Для советского общества, зажатого рамками идеологического контроля в вопросах полового поведения, фестиваль стал своеобразным маркером сексуального раскрепощения. Очевидцы вспоминают, как толпы девиц со всей Москвы стекались на окраины города к общежитиям, где проживали делегаты. Внутрь зорко охраняемых милицией зданий пробраться было невозможно, но никто не запрещал гостям выходить на улицу. А дальше без всяких прелюдий интернациональные парочки удалялись в темноту (благо погода позволяла), чтобы предаться запретным наслаждениям.

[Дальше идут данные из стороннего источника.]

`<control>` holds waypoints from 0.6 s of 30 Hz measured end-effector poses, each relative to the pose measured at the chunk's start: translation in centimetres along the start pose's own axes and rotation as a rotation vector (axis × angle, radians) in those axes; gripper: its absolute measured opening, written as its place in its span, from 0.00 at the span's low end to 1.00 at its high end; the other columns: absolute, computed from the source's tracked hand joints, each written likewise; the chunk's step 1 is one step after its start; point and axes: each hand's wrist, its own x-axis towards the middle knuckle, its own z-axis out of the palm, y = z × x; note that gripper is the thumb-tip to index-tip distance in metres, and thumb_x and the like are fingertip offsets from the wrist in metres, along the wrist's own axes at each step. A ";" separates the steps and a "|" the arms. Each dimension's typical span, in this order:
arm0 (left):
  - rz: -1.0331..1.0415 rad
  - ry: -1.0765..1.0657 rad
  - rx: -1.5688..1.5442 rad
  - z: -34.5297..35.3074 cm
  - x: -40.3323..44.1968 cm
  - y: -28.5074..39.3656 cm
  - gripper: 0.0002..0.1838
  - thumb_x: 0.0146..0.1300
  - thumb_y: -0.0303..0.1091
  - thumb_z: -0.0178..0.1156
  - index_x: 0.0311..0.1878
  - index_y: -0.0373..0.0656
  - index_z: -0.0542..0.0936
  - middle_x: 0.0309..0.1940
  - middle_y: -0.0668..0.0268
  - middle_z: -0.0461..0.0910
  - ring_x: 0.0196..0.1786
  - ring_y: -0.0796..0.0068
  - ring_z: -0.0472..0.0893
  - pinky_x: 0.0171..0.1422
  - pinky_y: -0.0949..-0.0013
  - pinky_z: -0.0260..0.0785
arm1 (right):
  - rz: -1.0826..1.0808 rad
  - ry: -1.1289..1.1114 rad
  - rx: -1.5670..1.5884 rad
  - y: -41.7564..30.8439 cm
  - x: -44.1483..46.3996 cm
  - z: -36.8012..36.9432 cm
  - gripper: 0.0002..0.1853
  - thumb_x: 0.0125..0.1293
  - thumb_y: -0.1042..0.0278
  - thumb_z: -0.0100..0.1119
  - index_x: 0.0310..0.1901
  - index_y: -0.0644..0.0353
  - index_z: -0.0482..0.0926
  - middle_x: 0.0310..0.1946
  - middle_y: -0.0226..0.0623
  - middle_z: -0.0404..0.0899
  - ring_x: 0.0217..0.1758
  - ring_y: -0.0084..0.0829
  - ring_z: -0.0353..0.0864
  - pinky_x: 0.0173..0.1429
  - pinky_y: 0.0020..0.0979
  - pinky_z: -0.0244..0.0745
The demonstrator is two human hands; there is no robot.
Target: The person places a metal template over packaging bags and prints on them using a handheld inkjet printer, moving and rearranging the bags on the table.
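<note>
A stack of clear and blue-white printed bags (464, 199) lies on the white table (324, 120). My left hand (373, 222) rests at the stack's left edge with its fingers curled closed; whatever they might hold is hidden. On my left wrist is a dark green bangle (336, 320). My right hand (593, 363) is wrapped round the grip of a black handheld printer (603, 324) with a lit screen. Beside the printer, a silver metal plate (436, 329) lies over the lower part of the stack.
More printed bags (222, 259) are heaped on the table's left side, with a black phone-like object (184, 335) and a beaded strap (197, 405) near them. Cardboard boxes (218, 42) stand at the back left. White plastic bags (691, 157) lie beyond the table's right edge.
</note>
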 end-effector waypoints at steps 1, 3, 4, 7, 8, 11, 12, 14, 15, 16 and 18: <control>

Однако идеологические органы, считавшие своим долгом следить за нравственным обликом советских граждан, очень быстро организовали летучие дружины. И вот вооруженные мощными фонарями, ножницами и парикмахерскими машинками блюстители нравственности отыскивали любовников, и у пойманных на месте «преступления» любительниц ночных похождений выстригали на голове часть волос.
Девице с лысой «просекой» на голове не оставалось ничего делать, как побриться наголо. Жители столицы тогда неодобрительно присматривались к молодым представительницам слабого пола, носившим на голове туго повязанный платок.
А спустя 9 месяцев после молодежного праздника в советский обиход прочно вошло словосочетание «дети фестиваля». Многие утверждали, что в Москве в это время произошел «цветной бэби-бум». Известный джазовый саксофонист Алексей Козлов, вспоминая ту атмосферу раскрепощенности, царившую летом 1957 года в Москве, отмечал, что особый интерес у столичных девушек вызывали выходцы из африканских стран.
Историк Наталья Крылова не склонна преувеличивать масштабы рождаемости метисов. Они, с ее слов, были небольшие. Согласно сводной статистической выписке, подготовленной для руководства МВД СССР, после фестиваля было зафиксировано рождение 531 ребенка смешанных рас. Для пятимиллионной Москвы это было ничтожно мало.